Universal Experiment Tracker

7 minute read

Published:

Robust experiment tracker for algorithms running in loop (e.g. grid search). Prevents data-loss and allows for simple recovery on error. The search loops can be skipped by simply running a check(…) function for the set of parameters.

Supports time tracking by retrieving the last logged value. Provides easy to read console output.

User Functions: ExperimentTracker( path:Union[str, Path], tracker_name:str, clean_start:bool=False, raise_error_on_rewrite:bool=False, kwargs) log(results:dict, **kwargs) check(kwargs) -> bool get_next_log() -> dict def get_last_log() -> dict report()

NOTICE: **kwargs always refer to the independent variables (e.g. X and Y in grid search). They need to be provided with the same name as when passed to the constructor.

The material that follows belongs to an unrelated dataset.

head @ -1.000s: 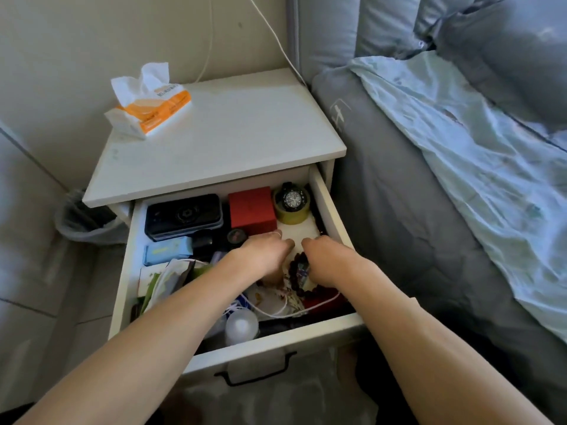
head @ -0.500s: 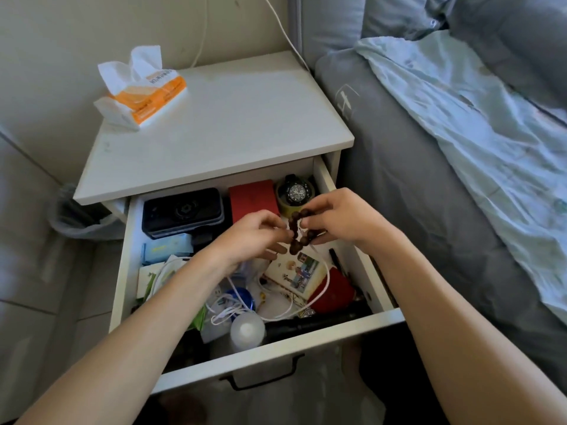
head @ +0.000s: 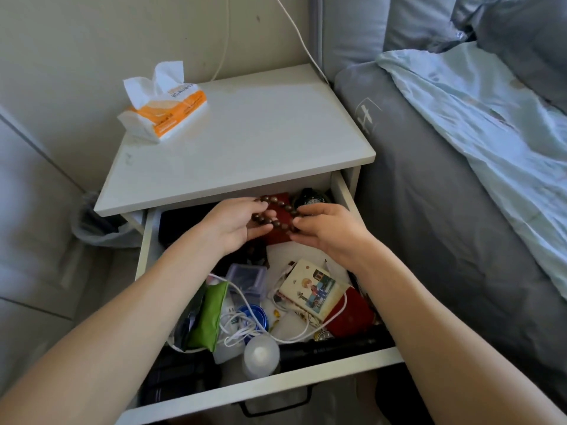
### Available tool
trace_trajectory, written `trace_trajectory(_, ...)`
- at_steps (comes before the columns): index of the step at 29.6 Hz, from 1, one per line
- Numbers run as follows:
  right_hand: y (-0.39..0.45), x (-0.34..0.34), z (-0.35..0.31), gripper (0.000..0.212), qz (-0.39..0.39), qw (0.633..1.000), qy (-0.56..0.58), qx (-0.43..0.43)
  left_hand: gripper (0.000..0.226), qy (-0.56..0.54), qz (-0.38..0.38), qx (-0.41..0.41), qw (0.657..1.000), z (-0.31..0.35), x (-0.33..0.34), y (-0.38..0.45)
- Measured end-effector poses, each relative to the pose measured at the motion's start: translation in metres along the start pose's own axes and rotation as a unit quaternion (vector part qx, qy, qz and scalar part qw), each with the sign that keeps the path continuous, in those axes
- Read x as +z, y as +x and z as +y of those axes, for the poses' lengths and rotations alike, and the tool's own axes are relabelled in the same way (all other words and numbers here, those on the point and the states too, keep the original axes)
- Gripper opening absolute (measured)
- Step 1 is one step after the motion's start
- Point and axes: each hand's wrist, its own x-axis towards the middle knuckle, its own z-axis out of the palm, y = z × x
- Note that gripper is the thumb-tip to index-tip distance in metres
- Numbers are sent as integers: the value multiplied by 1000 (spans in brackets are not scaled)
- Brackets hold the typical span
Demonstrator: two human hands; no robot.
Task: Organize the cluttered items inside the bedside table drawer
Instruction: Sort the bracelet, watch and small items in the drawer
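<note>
Right now your white bedside table (head: 245, 139) stands against a beige wall, a grey bed (head: 445, 240) with a pale blue sheet (head: 491, 142) just beside it. A tissue pack (head: 165, 113) lies on top; its orange label carries print too blurred to read. Your left hand (head: 228, 223) and right hand (head: 325, 228) each pinch the brown bead string (head: 277, 214) with curled fingers, holding it above the back of the open drawer (head: 260, 391), over a red box (head: 280, 207).

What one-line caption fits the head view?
Left hand and right hand hold a brown bead bracelet above the cluttered open drawer.
</note>
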Motion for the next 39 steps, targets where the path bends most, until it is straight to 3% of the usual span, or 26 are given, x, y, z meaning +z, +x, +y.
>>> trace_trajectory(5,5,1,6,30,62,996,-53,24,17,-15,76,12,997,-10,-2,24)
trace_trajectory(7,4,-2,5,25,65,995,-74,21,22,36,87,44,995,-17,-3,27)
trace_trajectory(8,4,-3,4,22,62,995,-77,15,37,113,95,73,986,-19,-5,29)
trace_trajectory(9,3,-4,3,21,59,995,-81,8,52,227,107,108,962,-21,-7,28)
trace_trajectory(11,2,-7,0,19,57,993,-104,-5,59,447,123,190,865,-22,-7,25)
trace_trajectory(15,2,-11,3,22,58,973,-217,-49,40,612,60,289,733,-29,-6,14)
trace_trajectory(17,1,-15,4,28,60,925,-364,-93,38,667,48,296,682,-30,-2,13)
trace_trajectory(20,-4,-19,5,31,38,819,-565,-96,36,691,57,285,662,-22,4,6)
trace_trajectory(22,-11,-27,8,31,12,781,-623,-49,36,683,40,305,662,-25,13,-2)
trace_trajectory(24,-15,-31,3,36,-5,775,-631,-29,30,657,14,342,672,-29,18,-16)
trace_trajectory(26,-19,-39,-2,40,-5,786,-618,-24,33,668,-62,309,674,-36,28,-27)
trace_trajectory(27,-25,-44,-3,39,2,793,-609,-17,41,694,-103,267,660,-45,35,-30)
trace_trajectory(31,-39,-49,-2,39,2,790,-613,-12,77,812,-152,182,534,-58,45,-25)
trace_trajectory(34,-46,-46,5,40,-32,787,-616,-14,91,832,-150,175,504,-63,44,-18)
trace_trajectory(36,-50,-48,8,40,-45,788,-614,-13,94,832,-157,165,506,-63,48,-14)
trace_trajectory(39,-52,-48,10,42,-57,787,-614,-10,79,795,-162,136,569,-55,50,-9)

"""Universal Experiment Tracker
        
    AUTHOR: Martin Garaj (2023) garaj.martin@gmail.com
"""

import pandas as pd
from pathlib import Path
from typing import Union
from itertools import product
import numpy as np
import datetime
import warnings

class ExperimentTracker():
    """This class is responsible for handling logging of measured data for 
    experiments running a (grid) search.
    
    The class implements prevention of data-loss and automatic restart from the 
    last checkpoint (last logged value). 
    """
    def __init__(self, 
            path:Union[str, Path], 
            tracker_name:str, 
            clean_start:bool=False,
            raise_error_on_rewrite:bool=False, 
            **kwargs):
        self._path = Path(path) if isinstance(path, str) else path
        self._name = tracker_name
        self._fullpath = Path(self._path, self._name)
        self._vars = kwargs
        self._df = None
        self._raise_error = raise_error_on_rewrite
        
        if clean_start:
            self._create_new_tracker()
        else:
            if self._check_tracker_exists():
                self._load_tracker()
            else:
                self._create_new_tracker()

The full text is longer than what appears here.